* _Your goal_
Reproduce the data in full, exactly as it appears.

* _Exercise data_
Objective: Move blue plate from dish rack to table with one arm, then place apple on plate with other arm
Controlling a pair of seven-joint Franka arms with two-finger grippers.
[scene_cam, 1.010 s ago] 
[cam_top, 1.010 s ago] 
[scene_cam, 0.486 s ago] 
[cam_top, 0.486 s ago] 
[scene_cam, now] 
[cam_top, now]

* _Solution to the problem_
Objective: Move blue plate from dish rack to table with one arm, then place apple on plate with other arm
Controlling a pair of seven-joint Franka arms with two-finger grippers.
[scene_cam, 1.010 s ago] 
[cam_top, 1.010 s ago] 
[scene_cam, 0.486 s ago] 
[cam_top, 0.486 s ago] 
[scene_cam, now] 
[cam_top, now]

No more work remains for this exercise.